The ground loop I would expect more on an older analog TV, where the stripe will slowly drift over the screen (as the phase shifts between vertical andmains), plus most likely there would be two stripes on the screen half vertical distance from each other and not close to each other fixed on top or bottom of the screen.
That cause the color carrier to shift in frequency at the top or bottom of the picture (depends which tape side is stretched), so causes incomplete synchronization so the phase shift. CRT TV's used to have rather fast settling analog PLL, designed to coop with the disturbance coming from the vertical sync pulse. The digital PLL in the computer capture software (part of the device driver, the HW is just a "stupid" ADC sampling the signal as is) uses more advanced gated PLL technique (would be very complicated in analog circuitry), allowing it to be slow in response to mainly noise or other similar disturbance.
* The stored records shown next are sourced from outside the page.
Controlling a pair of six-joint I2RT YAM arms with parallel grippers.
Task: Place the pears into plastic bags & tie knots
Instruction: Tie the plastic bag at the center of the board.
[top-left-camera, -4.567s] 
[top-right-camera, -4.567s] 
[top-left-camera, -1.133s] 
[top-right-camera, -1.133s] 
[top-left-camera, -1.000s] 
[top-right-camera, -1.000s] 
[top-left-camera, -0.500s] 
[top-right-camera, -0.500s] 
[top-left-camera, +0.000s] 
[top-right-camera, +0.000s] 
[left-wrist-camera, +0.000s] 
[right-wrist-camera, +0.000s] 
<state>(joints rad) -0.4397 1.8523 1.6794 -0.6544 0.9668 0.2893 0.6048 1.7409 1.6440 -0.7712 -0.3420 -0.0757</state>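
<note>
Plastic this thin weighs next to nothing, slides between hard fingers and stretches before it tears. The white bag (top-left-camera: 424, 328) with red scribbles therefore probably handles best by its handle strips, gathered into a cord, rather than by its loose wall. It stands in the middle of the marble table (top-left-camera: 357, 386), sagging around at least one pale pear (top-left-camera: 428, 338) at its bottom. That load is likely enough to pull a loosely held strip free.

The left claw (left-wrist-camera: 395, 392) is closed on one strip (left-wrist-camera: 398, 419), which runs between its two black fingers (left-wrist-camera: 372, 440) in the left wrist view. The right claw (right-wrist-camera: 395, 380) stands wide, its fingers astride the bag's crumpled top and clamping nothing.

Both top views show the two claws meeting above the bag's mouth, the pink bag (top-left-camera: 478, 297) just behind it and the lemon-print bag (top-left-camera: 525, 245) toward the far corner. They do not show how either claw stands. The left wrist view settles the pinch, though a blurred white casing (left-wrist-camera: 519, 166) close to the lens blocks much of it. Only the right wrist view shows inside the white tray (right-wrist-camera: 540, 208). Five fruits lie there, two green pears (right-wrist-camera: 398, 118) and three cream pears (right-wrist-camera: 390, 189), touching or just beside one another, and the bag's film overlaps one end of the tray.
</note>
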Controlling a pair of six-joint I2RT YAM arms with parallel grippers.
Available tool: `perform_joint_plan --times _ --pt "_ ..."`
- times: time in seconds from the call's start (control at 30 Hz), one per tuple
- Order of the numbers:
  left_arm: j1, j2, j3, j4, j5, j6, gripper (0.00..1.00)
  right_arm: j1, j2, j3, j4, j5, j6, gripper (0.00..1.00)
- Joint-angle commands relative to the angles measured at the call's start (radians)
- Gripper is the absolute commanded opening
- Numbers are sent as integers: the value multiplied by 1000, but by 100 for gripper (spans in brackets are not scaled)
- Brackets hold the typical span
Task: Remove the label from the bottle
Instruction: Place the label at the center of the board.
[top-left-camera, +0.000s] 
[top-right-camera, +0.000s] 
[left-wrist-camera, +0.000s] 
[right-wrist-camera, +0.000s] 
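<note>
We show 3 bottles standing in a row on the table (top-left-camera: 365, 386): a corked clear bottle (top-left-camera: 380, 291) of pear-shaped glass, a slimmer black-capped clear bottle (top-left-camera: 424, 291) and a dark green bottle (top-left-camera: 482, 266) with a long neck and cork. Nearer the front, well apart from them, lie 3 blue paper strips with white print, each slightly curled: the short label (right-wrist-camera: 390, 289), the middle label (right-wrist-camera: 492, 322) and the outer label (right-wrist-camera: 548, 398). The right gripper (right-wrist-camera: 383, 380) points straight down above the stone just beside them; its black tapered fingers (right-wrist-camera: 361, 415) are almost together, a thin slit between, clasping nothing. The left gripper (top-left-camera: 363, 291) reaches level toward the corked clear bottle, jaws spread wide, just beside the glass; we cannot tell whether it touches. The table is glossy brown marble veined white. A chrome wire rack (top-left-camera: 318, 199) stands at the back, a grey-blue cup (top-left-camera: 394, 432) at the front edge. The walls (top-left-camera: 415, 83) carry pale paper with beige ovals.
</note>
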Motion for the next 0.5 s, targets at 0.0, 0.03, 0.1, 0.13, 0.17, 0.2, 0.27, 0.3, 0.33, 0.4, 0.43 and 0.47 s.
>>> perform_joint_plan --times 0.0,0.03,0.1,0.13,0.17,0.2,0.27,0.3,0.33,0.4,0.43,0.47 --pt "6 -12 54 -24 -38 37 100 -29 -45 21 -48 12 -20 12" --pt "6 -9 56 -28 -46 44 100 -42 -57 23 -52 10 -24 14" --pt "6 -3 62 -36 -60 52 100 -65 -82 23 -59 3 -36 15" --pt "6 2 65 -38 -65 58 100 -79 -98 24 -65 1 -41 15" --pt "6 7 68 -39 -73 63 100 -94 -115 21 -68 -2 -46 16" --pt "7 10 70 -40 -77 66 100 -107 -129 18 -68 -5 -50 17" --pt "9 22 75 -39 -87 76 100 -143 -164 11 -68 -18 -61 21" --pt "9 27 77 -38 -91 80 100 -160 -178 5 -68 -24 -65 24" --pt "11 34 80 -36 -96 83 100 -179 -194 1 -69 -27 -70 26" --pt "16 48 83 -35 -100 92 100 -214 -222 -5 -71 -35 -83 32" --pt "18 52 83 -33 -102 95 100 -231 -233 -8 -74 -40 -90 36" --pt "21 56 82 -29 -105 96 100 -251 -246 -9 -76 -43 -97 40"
The thing is, these advanced processing methods are designed with an assumption of the signal being generated accurately and so assume all deviations to come from additive disturbance. But as the consequence they can not respond to things like drifting frequencies over the picture.
If that is the case, try to look for variants od the device driver for the capture HW you have, I would expect you won't be the first one suffering from distortions coming from deformed tape.
Or the problem could be the ADC using just marginal sample rate while being synchronized on the color carrier, and because the frequency drift due to the deformed tape it does not sample in the correct phase relative to the color carrier (it has to be in 0, 90, 180 and 270deg points, to get the color differences as differences beiween 0vs180 and 90vs270.

By the way what color modulation are you using? I would expect these problems mainly in NTSC. With PAL these effects should be greatly suppresed by the phase alternation (the color shift distortion of one line will be to a big extend cancelled out by the opposite shift in the next line, as eyes (or even the SW) average them out due to their lower clor resolution.
SECAM (uses FM for color and not QAM as NTSC and PAL) could be directly confused by the frequency shifts, but I'm not sure if that could be ever recorded on VHS...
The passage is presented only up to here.